Ghibthah adalah sesuatu yang terpuji, karena ini kembali kepada sifat asal manusia, yakni harapan untuk menang, harapan untuk beridentitas, dan harapan untuk maju.
Bila datang ghibthah ke dalam hatimu, tidaklah mengapa. Yang bermasalah adalah pada tiga macam yang pertama, yakni seseorang berharap hilangnya nikmat dari orang lain.
Bahaya di Dunia
Adapun bahaya dan akibat yang ditimbulkan oleh sifat hasud sangatlah besar. Dan tidak hanya terbatas di dunia, tetapi juga di akhirat.

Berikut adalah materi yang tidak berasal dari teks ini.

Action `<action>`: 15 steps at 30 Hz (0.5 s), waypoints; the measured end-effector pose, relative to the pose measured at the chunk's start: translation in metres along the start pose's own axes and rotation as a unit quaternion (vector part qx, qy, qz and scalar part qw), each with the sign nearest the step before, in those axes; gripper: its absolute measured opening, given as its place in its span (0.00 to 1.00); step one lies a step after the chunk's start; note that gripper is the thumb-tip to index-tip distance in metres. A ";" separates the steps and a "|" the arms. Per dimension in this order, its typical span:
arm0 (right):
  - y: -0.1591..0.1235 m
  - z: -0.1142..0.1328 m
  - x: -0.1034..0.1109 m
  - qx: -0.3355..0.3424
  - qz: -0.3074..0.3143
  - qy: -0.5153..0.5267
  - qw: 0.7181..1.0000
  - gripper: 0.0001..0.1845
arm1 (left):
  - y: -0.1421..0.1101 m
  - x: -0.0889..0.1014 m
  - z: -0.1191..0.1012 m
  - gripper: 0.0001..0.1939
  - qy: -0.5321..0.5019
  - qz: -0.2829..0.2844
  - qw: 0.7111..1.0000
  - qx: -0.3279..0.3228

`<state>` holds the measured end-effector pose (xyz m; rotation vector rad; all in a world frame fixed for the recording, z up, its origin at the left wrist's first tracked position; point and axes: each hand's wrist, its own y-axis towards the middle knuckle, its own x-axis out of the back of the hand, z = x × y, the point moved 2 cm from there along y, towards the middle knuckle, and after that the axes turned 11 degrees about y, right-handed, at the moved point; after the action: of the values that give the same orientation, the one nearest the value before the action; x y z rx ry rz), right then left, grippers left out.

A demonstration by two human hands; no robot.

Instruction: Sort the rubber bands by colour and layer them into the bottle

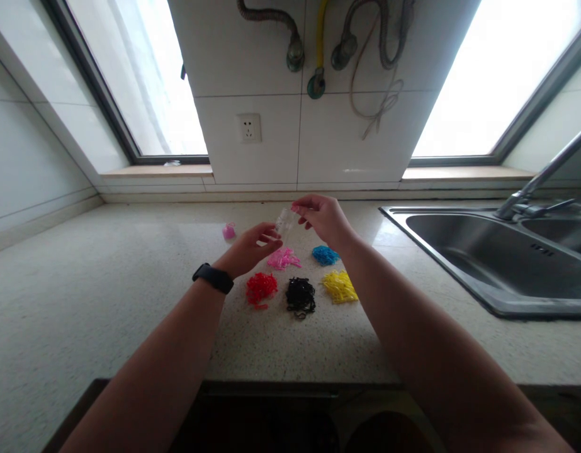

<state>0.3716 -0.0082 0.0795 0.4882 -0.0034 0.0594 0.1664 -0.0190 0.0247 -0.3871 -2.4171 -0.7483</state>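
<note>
My left hand (256,246), with a dark band on its wrist, grips a small clear plastic container (284,223) tilted above the counter. At the container's upper end is my right hand (322,217), thumb and fingertips pinched together. Something small and pinkish-red seems to show at those fingertips, too small to name. Below the hands lie piles of small rubber bands: pink (283,258), red (261,288), black (300,296), blue (325,255) and yellow (340,287). A pink cap-like piece (228,231) sits left of my left hand.
The speckled stone counter (143,283) runs up to a tiled wall with a socket (249,128). Hoses and a yellow pipe (321,38) hang above. On the right is a steel sink (460,264) with a faucet (545,176). Windows stand on both sides.
</note>
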 end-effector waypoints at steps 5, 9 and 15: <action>-0.001 0.003 -0.002 0.004 0.015 -0.004 1.000 0.11 | 0.001 -0.001 0.001 0.21 -0.058 0.010 0.998 0.019; -0.002 0.006 -0.006 0.015 0.039 0.005 0.999 0.11 | 0.001 -0.001 -0.003 0.21 -0.138 0.013 0.989 0.052; -0.001 0.002 -0.003 0.020 0.036 -0.003 0.999 0.14 | -0.002 0.005 -0.023 0.22 -0.289 -0.013 0.956 0.045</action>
<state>0.3688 -0.0104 0.0808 0.5277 -0.0255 0.1294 0.1716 -0.0334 0.0424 -0.6043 -2.9930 -0.5877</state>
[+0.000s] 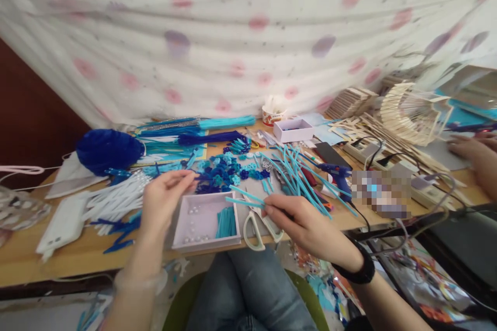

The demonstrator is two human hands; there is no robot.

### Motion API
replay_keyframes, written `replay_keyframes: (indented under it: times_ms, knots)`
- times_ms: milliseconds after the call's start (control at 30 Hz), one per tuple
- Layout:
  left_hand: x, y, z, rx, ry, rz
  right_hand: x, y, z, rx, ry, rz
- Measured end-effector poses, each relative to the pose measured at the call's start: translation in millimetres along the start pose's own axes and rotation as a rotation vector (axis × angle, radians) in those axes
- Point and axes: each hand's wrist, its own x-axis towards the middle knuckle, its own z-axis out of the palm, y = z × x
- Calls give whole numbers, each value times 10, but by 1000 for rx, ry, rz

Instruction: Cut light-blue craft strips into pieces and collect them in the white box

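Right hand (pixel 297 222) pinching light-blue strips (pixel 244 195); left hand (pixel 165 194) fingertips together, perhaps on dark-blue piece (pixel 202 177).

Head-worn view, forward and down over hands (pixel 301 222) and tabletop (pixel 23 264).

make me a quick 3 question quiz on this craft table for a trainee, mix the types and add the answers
1. True or false: the scissors lie inside the open pale box.

2. Multiple choice: what does the right hand hold?
a) a glue gun
b) light blue strips
c) a white phone

3. Fill in the blanks: in the box, the white beads lie toward the ____ side and the short teal strips toward the ____ side, as the wearer sees it.

Key: 1. false, they lie beside it; 2. b; 3. left, right
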Motion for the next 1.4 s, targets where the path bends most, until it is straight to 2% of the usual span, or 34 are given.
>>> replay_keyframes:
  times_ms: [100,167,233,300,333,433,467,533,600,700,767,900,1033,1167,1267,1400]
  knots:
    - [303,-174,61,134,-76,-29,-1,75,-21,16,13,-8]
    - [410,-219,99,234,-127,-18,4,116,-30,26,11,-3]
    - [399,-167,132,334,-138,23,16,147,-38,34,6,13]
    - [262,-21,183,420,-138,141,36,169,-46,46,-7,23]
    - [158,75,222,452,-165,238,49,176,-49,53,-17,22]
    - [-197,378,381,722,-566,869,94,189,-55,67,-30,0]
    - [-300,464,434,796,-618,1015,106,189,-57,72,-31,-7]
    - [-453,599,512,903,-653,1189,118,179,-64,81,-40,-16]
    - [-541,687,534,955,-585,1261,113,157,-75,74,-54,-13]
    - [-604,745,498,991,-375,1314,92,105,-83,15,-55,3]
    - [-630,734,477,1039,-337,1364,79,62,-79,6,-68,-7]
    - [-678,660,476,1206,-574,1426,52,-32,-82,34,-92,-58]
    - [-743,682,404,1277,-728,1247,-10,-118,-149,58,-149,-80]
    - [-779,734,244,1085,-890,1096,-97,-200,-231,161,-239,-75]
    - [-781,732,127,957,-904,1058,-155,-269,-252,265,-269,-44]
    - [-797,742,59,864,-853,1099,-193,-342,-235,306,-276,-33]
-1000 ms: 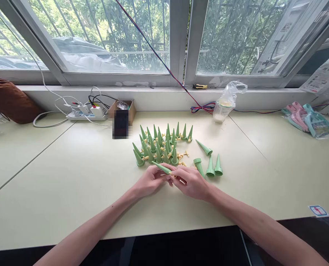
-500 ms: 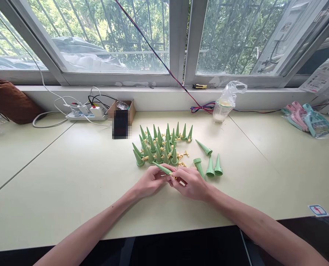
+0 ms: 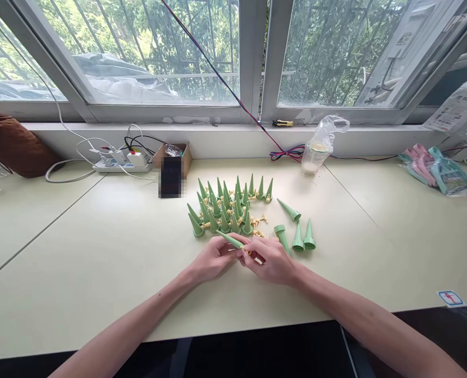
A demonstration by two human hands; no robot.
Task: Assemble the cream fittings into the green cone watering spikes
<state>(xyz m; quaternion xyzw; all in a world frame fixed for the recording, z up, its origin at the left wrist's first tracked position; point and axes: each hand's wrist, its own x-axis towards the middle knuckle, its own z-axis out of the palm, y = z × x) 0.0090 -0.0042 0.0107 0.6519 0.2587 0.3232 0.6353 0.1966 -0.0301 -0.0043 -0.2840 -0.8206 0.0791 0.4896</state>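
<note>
Left hand (image 3: 213, 257) has its fingers curled, gripping a green spike (image 3: 229, 240) over the near middle of the table (image 3: 99, 273). Spike is tilted, tip to far left, wide end toward the right hand (image 3: 271, 260). Right hand pinches at that end, thumb and fingers closed on a small yellow fitting (image 3: 247, 252); how far it sits in the spike is hidden by fingers. Hands just about touch. Just far of them: cluster of green spikes (image 3: 224, 223), mostly tip up, yellow fittings among them. Loose yellow pieces (image 3: 263, 219) at cluster's right edge. Right of that, 4 separate spikes (image 3: 290, 211): 1 lies tip to far left, 1 has its wide end far, 2 side by side point tips far. Far left: cardboard box (image 3: 187, 157), power strip (image 3: 119, 168). Far right: bagged cup (image 3: 316, 153).
</note>
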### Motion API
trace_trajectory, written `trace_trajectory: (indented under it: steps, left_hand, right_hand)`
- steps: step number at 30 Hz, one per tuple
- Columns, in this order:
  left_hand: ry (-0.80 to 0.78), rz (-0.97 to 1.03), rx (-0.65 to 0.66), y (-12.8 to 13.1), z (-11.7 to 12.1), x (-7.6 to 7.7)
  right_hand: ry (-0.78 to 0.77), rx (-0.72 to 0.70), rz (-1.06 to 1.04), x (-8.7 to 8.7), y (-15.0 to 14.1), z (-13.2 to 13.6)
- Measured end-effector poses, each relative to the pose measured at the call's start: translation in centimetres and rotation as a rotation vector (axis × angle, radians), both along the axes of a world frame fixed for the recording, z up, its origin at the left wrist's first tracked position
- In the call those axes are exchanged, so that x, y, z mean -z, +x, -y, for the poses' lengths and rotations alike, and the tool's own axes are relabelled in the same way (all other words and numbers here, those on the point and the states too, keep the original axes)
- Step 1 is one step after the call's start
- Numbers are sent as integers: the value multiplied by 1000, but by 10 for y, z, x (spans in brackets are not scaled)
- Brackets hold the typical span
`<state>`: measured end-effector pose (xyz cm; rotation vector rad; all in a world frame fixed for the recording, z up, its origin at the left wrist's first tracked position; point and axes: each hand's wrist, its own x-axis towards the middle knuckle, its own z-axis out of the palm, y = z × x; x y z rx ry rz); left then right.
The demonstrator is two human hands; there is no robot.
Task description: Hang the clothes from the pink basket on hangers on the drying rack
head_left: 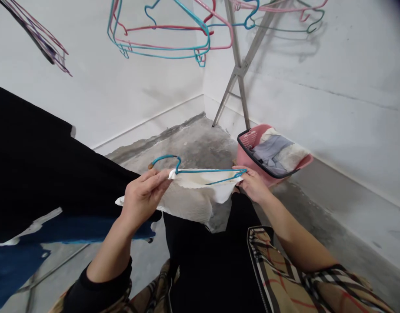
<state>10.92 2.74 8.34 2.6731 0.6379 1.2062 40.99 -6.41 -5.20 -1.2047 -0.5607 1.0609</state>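
Left hand (144, 193) pinches the thin white fabric garment (190, 201) beside the hook of the blue wire-shaped hanger (209, 171), whose far end the right hand (253, 184) pinches with the cloth.

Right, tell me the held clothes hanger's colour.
Blue; the clothes hanger shows best in the head view.

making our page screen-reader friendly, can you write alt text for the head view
A person's left hand and right hand hold a white garment with a blue hanger at its opening. Beyond the right hand is a pink basket of clothes, and colourful hangers hang above.
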Motion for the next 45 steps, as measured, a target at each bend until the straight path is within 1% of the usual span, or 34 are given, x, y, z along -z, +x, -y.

Mengenai bahaya dan akibat sifat hasud di dunia, pertama, orang yang hasud akan senantiasa berada dalam duka dan kesedihan.
Orang yang hasud selalu berada dalam duka selama hidupnya. Karena seseorang yang di hatinya terpenuhi oleh gelapnya sifat hasad tidak pernah suka melihat orang lain mendapatkan nikmat dari Allah SWT. Dia tidak pernah suka bila seseorang terlihat harmonis bersama keluarganya sehingga berusaha untuk menebarkan fitnah, tidak suka bila seseorang mendapatkan nikmat dari kebaikan dunia, tidak suka bila seseorang mendapatkan nikmat berupa ilmu atau kebaikan apa pun.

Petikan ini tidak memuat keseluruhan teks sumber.